[AIM OF THE TASK]: For each line in the records that contains "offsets", make a copy.
=== EXCERPTED DATA ===
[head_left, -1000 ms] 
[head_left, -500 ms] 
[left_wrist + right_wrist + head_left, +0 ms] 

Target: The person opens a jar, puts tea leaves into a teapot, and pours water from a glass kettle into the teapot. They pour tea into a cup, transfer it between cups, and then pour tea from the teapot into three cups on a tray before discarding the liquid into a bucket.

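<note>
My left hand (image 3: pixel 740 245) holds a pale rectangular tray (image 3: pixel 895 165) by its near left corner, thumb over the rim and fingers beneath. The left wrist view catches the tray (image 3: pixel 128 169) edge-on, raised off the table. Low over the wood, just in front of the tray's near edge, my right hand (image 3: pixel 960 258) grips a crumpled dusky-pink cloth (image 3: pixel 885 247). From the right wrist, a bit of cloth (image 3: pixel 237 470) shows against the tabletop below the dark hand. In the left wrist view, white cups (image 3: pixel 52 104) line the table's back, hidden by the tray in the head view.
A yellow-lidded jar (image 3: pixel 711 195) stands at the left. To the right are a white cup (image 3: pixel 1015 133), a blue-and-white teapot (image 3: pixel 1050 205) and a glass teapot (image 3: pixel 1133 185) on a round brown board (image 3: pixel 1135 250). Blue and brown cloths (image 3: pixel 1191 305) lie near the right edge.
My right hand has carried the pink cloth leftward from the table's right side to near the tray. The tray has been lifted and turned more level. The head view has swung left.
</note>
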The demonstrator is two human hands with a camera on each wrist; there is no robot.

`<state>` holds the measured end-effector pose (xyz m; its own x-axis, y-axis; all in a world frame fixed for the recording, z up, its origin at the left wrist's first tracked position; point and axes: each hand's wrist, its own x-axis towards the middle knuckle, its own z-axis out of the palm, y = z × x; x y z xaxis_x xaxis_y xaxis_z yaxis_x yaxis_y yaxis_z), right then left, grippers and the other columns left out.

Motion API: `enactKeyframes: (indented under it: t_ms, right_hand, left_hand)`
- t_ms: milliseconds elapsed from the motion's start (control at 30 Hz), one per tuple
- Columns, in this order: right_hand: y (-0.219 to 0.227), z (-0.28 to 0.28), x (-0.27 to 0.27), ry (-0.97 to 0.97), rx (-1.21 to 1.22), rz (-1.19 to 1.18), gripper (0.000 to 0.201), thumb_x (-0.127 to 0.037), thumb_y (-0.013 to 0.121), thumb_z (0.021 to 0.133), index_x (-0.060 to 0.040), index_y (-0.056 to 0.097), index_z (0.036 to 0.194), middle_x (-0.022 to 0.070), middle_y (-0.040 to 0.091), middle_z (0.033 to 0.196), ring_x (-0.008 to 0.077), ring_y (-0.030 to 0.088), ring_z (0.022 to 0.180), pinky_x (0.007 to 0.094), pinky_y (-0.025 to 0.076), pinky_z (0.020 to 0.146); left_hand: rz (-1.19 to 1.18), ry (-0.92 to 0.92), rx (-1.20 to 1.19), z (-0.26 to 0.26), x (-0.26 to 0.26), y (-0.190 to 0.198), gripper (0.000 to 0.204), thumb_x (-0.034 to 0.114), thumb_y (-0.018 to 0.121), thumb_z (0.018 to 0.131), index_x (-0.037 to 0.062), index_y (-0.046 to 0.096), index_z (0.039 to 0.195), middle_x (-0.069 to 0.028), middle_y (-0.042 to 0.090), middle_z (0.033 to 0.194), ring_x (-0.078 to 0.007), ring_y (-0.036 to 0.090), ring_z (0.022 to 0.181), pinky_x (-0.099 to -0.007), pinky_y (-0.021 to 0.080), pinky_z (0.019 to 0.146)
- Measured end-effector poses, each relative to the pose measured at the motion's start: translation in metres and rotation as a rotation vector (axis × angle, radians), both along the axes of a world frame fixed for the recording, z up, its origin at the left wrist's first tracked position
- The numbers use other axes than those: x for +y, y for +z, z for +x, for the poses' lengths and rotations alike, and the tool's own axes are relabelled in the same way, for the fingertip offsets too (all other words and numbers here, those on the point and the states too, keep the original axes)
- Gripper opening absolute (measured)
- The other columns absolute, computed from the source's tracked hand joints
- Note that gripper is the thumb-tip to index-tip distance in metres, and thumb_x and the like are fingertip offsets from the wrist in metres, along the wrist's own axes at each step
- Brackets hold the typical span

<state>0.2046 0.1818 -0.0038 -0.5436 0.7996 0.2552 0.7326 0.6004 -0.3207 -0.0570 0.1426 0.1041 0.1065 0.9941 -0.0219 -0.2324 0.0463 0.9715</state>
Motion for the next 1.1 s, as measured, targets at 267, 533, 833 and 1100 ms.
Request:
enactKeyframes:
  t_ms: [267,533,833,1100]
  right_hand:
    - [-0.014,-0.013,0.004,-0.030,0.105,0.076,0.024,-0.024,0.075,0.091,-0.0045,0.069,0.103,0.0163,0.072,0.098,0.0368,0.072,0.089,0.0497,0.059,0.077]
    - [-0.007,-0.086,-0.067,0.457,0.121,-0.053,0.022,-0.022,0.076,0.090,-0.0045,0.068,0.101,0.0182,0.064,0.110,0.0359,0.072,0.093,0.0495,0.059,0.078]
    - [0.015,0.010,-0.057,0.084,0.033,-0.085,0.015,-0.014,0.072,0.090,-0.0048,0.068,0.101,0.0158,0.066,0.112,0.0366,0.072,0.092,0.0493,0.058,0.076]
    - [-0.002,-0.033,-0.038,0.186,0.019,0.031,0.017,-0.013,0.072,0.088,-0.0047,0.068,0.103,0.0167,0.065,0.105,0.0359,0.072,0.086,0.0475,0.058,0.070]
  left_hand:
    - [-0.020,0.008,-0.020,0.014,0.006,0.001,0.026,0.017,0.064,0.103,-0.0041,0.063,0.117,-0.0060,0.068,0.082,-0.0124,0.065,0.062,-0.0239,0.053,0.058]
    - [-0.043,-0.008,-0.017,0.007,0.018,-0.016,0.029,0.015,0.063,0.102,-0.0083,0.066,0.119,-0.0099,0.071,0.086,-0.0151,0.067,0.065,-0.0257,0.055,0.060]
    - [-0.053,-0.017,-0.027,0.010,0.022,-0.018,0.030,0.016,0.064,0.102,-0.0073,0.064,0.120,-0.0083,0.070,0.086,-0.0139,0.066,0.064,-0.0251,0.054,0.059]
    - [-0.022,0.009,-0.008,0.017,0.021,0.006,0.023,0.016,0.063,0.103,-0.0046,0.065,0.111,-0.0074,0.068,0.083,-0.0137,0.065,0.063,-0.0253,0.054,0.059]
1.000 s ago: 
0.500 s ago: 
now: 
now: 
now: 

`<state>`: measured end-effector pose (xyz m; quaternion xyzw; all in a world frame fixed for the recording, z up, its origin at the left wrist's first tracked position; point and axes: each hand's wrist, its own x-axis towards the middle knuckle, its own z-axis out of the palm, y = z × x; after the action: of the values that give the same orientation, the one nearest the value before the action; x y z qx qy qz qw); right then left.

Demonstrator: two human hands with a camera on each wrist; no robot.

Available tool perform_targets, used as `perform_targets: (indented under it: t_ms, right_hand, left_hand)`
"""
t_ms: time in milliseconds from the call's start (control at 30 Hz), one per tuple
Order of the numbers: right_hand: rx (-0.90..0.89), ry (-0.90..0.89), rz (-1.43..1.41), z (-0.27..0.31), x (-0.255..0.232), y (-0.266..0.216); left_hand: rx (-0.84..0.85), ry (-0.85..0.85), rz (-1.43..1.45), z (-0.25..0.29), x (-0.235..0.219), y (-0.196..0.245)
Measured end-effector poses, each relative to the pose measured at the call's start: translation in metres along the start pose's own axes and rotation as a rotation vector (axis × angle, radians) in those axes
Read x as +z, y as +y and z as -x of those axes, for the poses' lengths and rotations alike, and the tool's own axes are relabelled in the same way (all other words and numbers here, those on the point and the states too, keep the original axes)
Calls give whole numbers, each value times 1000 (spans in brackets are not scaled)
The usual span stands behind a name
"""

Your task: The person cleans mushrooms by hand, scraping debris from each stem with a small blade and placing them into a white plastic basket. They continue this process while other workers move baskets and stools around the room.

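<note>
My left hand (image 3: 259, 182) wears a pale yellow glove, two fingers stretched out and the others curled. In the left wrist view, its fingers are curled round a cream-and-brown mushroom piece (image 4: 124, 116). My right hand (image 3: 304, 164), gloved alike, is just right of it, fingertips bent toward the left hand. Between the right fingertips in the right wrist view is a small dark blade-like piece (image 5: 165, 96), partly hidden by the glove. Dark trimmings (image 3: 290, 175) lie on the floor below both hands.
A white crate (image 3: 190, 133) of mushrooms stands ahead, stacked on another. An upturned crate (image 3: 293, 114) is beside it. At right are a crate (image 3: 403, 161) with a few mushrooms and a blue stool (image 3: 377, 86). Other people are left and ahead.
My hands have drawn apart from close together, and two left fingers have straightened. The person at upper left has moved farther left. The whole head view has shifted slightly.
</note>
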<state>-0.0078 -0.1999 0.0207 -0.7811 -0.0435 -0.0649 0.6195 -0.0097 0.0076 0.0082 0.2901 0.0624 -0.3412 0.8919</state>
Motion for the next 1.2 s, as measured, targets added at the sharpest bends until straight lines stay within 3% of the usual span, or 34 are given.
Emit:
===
[ANSWER FOR THIS EXERCISE]:
- The numbers use other axes than those: x for +y, y for +z, z for +x, for the poses' lengths and rotations alike, and the tool's own axes are relabelled in the same way, for the fingertip offsets too (all other words and numbers here, those on the point and the states too, keep the original axes)
- Note that gripper is the thumb-tip to index-tip distance in metres, and thumb_x and the like are fingertip offsets from the wrist in metres, along the wrist's own axes at each step

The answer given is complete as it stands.